British chip maker ARM, which was acquired by SoftBank for $32bn last year, announced their DynamIQ technology. It applies to ARM’s Cortex-A CPUs and enables custom configurations of large and small CPUs in a single cluster. It also provides a shared memory subsystem, faster data transfer with accelerators and power savings that collectively focus on delivering performance and efficiency for running AI applications at the edge. ARM recently passed the 100 billion chips sold milestone since 1991.

Intel announced a first product with their 3D XPoint memory technology that is positioned to replace hard drives or SSDs by providing greater density and performance.

NVIDIA keeps expanding the universe of cloud providers offering their Pascal architecture-based Tesla GPUs. They’ve just added Tencent Cloud, followed by a collaboration with Microsoft to develop a new hyperscale GPU accelerator powered by 8x Tesla P100 GPUs for AI cloud computing.

AI research in production

NYT ran a profile on various efforts to automatically create music. The piece includes samples from Jukedeck and DeepMind. Jukedeck CEO also discusses their progress on the BBC podcast that also features Geoff Hinton.

Innovation in AI, whether it occurs in the real world or research lab, builds upon the shoulders of published research. There are two fundamental flaws in the implementation of research: Papers a) seldom contribute much time to solving and openly discussing engineering problems, and b) are fraught with a lack of rigor and reproducibility. These are important problems that we must work to correct as a community. DistillPub, a new open-source publication for the machine learning, can help here. It provides new data visualization opportunities, transparency over methods and cash prizes for clearly communicated work.

Big ideas!

It’s clear that talent is a bottleneck in software engineering and even more in AI. In order to deliver on promises for AI, we need to drive more talent from diverse backgrounds into the field and do so by sustaining the institutions that educate future generations.

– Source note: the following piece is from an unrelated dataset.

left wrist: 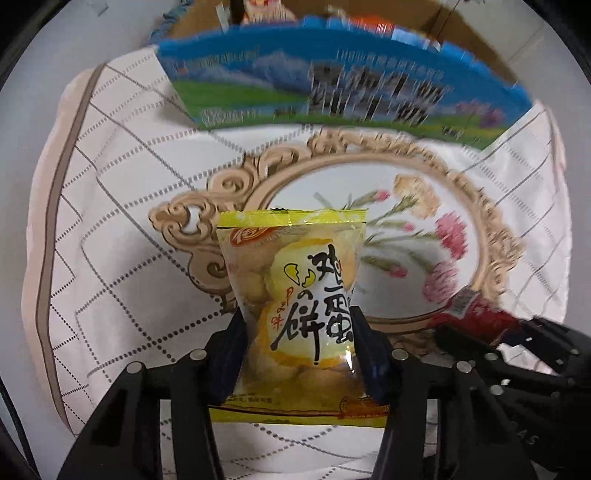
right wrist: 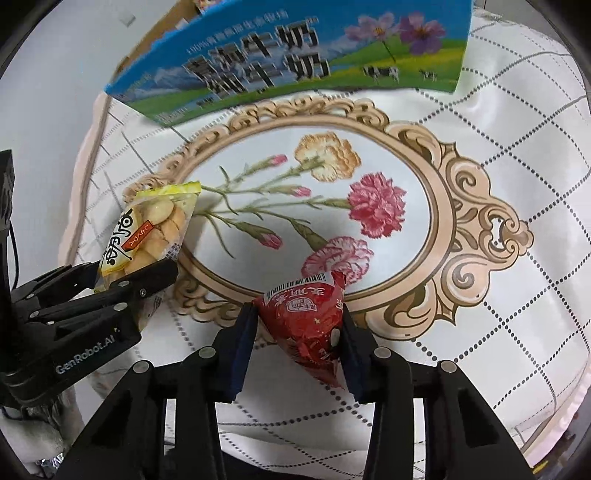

Turns out that the $100m investment of Braintree founder Brian Johnson in Kernel to create a neural interface between humans and machines isn’t as sound as he hoped. The project was apparently “too complex, too speculative, and too far from becoming a medical reality”. Note: make sure sci-fi projects are grounded in scientific reality. Meanwhile, Elon Musk finally announced the launch of Neuralink project!

Ben Medlock argues that the missing link between current AI systems and true AGI is an embodied system for the AI agent. He points to AI systems as only replicating one of the many layers of human cognition, where the others are the biological substrates and complexity of eukaryotic systems.

NYT runs a piece on Santiago Ramon y Cajal, a 20th century Spanish neuroscientist who published fundamental on how information flowed through the neurons and synapses in the brain. Equipped with a microscope, he painstakingly sketched these neural structures and quite incredibly built up his reasoning from there.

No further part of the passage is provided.